He pulled back in their embrace, just far enough to run his hand out of her hair, along her jaw, and to her cheek so he could tilt her head up to meet her eyes. The tranquil stormclouds he remembered from Yavin met his gaze, and drew a smile. He leaned down to remember her kiss, and to speak the silent words of devotion that could only spoken in the sanctuary between their lips.

Ishida Ashina Ishida Ashina
 
"Tython had its time,"

And she wanted to hear of it. How he felt, not just with the convocation itself but the world he’d stepped into now. How was he handling it? Was this what he wanted, where he wanted to be? Being a councillor in the wake of galactic tumult was an incredible burden, and she’d only caught a glimpse of it — was he facing it alone?

Like her, he’d been a Padawan when they’d parted, and now his path seemed so sure.

That had been part of the motivation that moved her to now, and not delay any further. Beyond all the reasons of self, all the ground that shifted beneath her and made her feel unsteady, there was an equal desire to be there for him. She hadn’t been after Coruscant, and that part still nagged at her.

"Right now I want you alone to be all I know of the galaxy."

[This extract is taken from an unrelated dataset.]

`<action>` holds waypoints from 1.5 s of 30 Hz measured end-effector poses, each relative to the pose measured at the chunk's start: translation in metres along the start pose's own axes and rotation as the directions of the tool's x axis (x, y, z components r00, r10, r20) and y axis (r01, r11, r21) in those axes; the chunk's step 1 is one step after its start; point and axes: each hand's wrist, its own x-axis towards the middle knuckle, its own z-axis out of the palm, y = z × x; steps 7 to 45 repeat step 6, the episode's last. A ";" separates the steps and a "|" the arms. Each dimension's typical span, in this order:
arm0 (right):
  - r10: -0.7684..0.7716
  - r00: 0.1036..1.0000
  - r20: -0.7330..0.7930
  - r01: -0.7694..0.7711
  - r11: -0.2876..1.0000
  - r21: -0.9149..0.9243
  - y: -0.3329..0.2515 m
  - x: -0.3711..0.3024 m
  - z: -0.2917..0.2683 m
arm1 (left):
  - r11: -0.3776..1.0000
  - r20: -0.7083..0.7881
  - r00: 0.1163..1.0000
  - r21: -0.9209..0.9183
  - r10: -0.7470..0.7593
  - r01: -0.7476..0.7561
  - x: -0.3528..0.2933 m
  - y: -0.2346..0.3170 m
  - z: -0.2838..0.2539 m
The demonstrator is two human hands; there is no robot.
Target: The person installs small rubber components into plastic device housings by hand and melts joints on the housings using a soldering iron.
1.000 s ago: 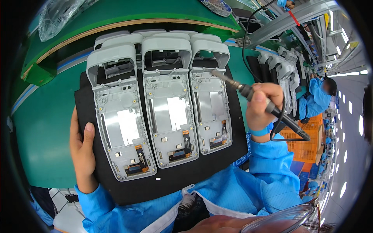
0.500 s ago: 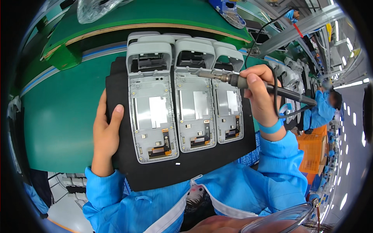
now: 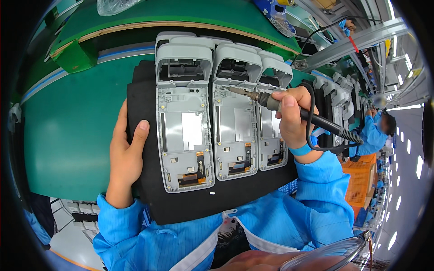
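My right hand [image 3: 296, 118] is closed around the handle of a soldering iron [image 3: 327, 124], whose black cord loops over the wrist. The iron's tip points left, over the upper part of the middle grey plastic housing [image 3: 230, 156]; I cannot tell whether it touches. To the left is a similar housing [image 3: 174, 135], and to the right another [image 3: 271, 144], partly covered by my right hand. Each has a metal plate, small parts and a dark flex cable inside. My left hand [image 3: 126, 158] rests with thumb and fingers apart at the left edge of the black foam mat [image 3: 181, 210] under them.
More housings [image 3: 174, 36] stand behind the front row. A small white piece [image 3: 212, 193] lies on the mat. The green bench [image 3: 72, 135] extends left, with a raised green shelf [image 3: 149, 18] behind. A co-worker in blue [image 3: 375, 128] and an orange crate [image 3: 359, 180] are at right.
My right hand and the soldering iron have shifted left relative to the housings, and the iron slopes more steeply. The view has shifted slightly; my left hand stays by the mat's edge.
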 end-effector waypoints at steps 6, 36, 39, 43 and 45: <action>-0.025 1.000 0.008 0.025 1.000 -0.012 0.004 -0.001 0.000 | 0.999 0.004 1.000 -0.040 -0.023 0.023 -0.001 0.004 0.001; -0.025 1.000 0.008 0.025 1.000 -0.012 0.004 -0.001 0.000 | 0.999 0.004 1.000 -0.040 -0.023 0.023 -0.001 0.004 0.001; -0.025 1.000 0.008 0.025 1.000 -0.012 0.004 -0.001 0.000 | 0.999 0.004 1.000 -0.040 -0.023 0.023 -0.001 0.004 0.001; -0.025 1.000 0.008 0.025 1.000 -0.012 0.004 -0.001 0.000 | 0.999 0.004 1.000 -0.040 -0.023 0.023 -0.001 0.004 0.001; -0.025 1.000 0.008 0.025 1.000 -0.012 0.004 -0.001 0.000 | 0.999 0.004 1.000 -0.040 -0.023 0.023 -0.001 0.004 0.001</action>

She smiled. Swooning at his whispers couldn’t be helped, and Ishida was ever-grateful their grip on one another was so firm with the way his sound ran through her. The chasm of worlds, scars, loss, closed in their embrace.

"The days my thoughts didn't linger with you were few. I..."
"I often feared I might never see you again."

His words were sharp and painful, and she felt her breath leave the moment he spoke the idea of never.

Breathless, she squeezed her eyes shut tighter. There might have only been centimetres between them, then turned to millimetres, but it was more than that. Measures more. There was a whole year that existed between them, their bodies, their minds, all they’d gone through separately.

Never would have been the worst of outcomes, and a gamble they’d made when they parted. She’d spent time thinking about that potential reality too, what her actions meant, and how they could lead to alternatives that would keep them apart. Darkness or death were the ultimatums that would have created that endless chasm. Early on she could bear neither if it meant no way back to him. It was an anti-guide.


"But now you're here."

Swift bursts of electricity ran along her jaw and up her spine with his touch. As if his hands were the source of all the galaxy’s heat, warming her— the heat seemed to bleed to her chest and spread like a wildfire. If she turned to ash in the next hour, burned by his hands, it would have been timeline apart that had been worthwhile.

Anticipation trilled through her arms, shoulders, and travelled up her neck to heat her cheeks. Did a kiss still carry the meaning it had a year ago? Could it, with nothing but history for them to base it on?

For him to so readily accept her, to move into her like this, was proof such intrusive thoughts had no place here. They were the foundations of hesitation when he was assured, decisively reinforcing the desire for their union. He forced those lingering notions out with the wordless promise that pressed between their mouths, and Ishida felt the dreamlike state of their reunion become reality. Bewilderment’s mental fog replaced with a different kind of haze — the kind that had been imprinted so firmly in her memory.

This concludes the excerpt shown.